Los analistas financieros y los apostadores suelen mezclar ROI y yield como si fueran gemelos idénticos. Aquí la realidad corta: no lo son.
ROI, retorno de inversión, mide la ganancia neta respecto al capital inicial. Simple, directo, como un disparo de pistola.
Yield, rendimiento, expresa la rentabilidad promedio por periodo, normalmente anualizada. Más suave, como una brisa que indica la velocidad de un barco.
Mira, si inviertes 10 000 € en un proyecto y al año obtienes 12 000 €, el ROI es 20 %. Pero si ese mismo proyecto genera 2 000 € cada trimestre, el yield anual será 8 % (2 000 × 4 ÷ 10 000). No son lo mismo, y confundirlos puede costarte dinero.
En el mundo de las apuestas, el ROI se calcula con la ganancia neta dividida por el total apostado. El yield, en cambio, se basa en la media de beneficios por unidad de apuesta, ajustado al tiempo. Aquí la diferencia marca la línea entre un jugador profesional y un aficionado.
Para profundizar, revisa la diferencia entre ROI y yield y verás ejemplos claros de cómo cada métrica influye en la estrategia.
ROI = (Beneficio Neto ÷ Inversión Inicial) × 100 %.
Yield = (Beneficio Medio por Apuesta ÷ Monto de la Apuesta) × 100 % (normalizado a un periodo).
Supón 5 000 € apostados, 600 € ganados netos. ROI = 12 %. Si esas ganancias provienen de 200 apuestas de 25 € cada una, el yield promedio será 4,8 % por apuesta.
Confundir ROI con yield y usar uno en lugar del otro al evaluar una campaña publicitaria o una cartera de apuestas. Resultado: sobreestimar el éxito y subestimar el riesgo.

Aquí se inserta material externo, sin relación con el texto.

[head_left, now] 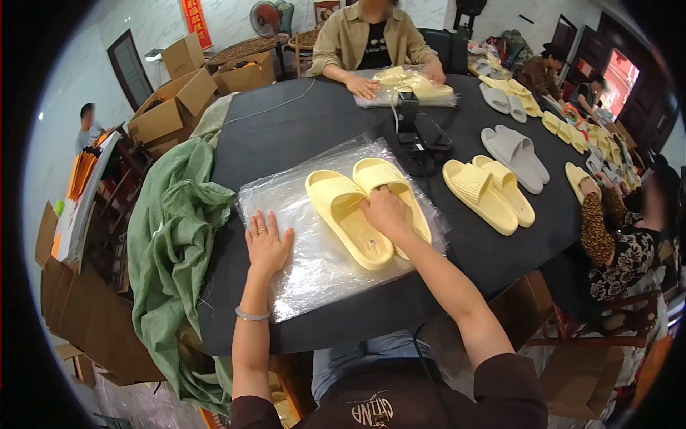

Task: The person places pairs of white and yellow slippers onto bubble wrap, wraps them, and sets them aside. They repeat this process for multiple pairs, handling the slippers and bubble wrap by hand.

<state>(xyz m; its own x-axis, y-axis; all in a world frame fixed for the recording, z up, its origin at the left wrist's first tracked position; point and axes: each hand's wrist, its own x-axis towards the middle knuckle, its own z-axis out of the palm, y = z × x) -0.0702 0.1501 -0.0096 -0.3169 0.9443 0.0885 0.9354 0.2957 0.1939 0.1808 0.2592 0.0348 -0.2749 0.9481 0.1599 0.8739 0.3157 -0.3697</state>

Otro error: olvidar que el yield se vuelve más relevante cuando el horizonte temporal es corto y la frecuencia de apuestas alta.

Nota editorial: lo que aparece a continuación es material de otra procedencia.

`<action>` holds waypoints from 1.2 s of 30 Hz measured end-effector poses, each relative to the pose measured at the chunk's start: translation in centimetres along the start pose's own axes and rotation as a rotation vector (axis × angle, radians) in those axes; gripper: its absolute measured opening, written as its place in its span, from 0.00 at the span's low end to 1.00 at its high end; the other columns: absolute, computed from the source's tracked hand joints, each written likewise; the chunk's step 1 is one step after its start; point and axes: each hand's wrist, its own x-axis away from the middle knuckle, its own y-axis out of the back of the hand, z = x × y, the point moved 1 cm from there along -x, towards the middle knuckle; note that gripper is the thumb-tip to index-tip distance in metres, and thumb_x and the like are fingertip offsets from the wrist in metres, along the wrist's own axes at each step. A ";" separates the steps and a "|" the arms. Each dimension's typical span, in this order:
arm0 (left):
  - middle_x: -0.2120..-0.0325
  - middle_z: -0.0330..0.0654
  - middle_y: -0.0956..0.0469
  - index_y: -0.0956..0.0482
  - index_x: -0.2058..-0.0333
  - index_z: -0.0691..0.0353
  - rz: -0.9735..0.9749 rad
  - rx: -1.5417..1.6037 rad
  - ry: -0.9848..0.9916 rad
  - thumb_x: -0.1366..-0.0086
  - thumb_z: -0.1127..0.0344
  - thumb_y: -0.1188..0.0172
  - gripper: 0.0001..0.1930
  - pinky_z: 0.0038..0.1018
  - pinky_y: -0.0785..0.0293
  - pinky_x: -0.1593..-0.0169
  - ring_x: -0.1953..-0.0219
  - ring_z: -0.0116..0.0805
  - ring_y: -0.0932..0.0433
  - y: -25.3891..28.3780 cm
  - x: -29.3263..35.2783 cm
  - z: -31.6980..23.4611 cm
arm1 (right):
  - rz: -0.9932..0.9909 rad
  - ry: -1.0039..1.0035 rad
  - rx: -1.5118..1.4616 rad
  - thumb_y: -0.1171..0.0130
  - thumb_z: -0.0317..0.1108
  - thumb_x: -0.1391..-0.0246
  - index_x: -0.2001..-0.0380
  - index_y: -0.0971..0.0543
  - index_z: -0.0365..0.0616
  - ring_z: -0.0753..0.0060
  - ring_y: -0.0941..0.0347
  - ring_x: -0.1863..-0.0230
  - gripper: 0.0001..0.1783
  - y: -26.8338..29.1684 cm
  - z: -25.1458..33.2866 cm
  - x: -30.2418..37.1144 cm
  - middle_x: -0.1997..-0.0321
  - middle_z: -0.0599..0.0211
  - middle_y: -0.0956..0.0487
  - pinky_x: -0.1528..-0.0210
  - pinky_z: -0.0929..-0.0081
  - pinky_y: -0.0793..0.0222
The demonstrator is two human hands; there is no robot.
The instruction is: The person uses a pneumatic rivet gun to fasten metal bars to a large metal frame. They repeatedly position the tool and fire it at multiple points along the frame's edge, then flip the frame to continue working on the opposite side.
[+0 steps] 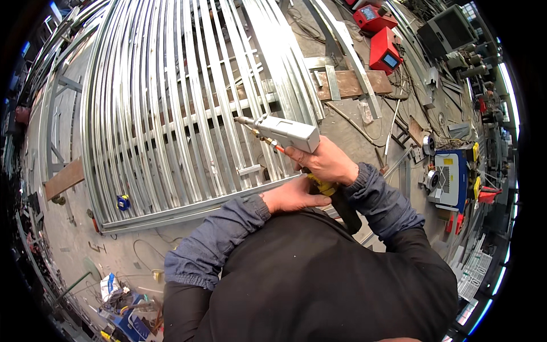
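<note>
My right hand [331,162] is closed around the grip of a handheld welding gun [288,130] with a boxy grey body, a pointed metal nozzle and a thin orange-tipped wire guide below it. Its nozzle points left over a large frame of parallel galvanised steel bars [191,134]. My left hand [292,195] is closed at the lower end of the gun, thumb against the yellow and black part; its other fingers are partly hidden. A thick black sleeve [346,212] runs down from there toward my body. A short loose metal piece [249,170] lies across the bars.
A blue tape measure [123,202] sits near the frame's left corner. Red machines [385,51] stand at the upper right, a blue and white machine [452,181] farther right. Hoses and scrap lie across the floor. A blue bin of odds and ends [134,316] is at the lower left.
</note>
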 end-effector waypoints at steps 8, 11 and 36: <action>0.61 0.54 0.11 0.10 0.59 0.63 -0.876 -0.919 0.825 0.36 0.59 0.37 0.15 0.43 0.17 0.48 0.56 0.52 0.12 16.8 11.0 9.4 | 0.278 -0.320 0.020 0.37 0.46 0.26 0.37 0.22 0.40 0.80 0.25 0.67 0.24 8.4 -4.7 -3.1 0.62 0.72 0.19 0.63 0.74 0.23; 0.61 0.52 0.12 0.13 0.60 0.62 -1.070 -0.876 0.767 0.35 0.57 0.36 0.14 0.45 0.19 0.47 0.54 0.53 0.14 18.2 10.6 8.6 | 0.451 -0.323 0.032 0.36 0.46 0.27 0.36 0.22 0.41 0.80 0.25 0.66 0.26 9.2 -8.2 -4.5 0.60 0.71 0.18 0.60 0.75 0.23; 0.29 0.60 0.44 0.42 0.27 0.69 -1.162 -1.182 0.858 0.49 0.56 0.20 0.55 0.49 0.28 0.33 0.34 0.64 0.34 17.3 0.1 12.3 | 0.948 -0.459 0.118 0.39 0.51 0.25 0.54 0.18 0.39 0.80 0.26 0.69 0.22 5.9 -13.8 -13.8 0.66 0.74 0.20 0.66 0.73 0.25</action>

Usa ROI para medir la efectividad global de una inversión a largo plazo. Usa yield para calibrar la rentabilidad periódica y ajustar tácticas en tiempo real. No mezcles ambos, o perderás claridad.
Ahora, abre tu hoja de cálculo, calcula ambos indicadores para tu último proyecto y decide cuál guiará tu próxima jugada.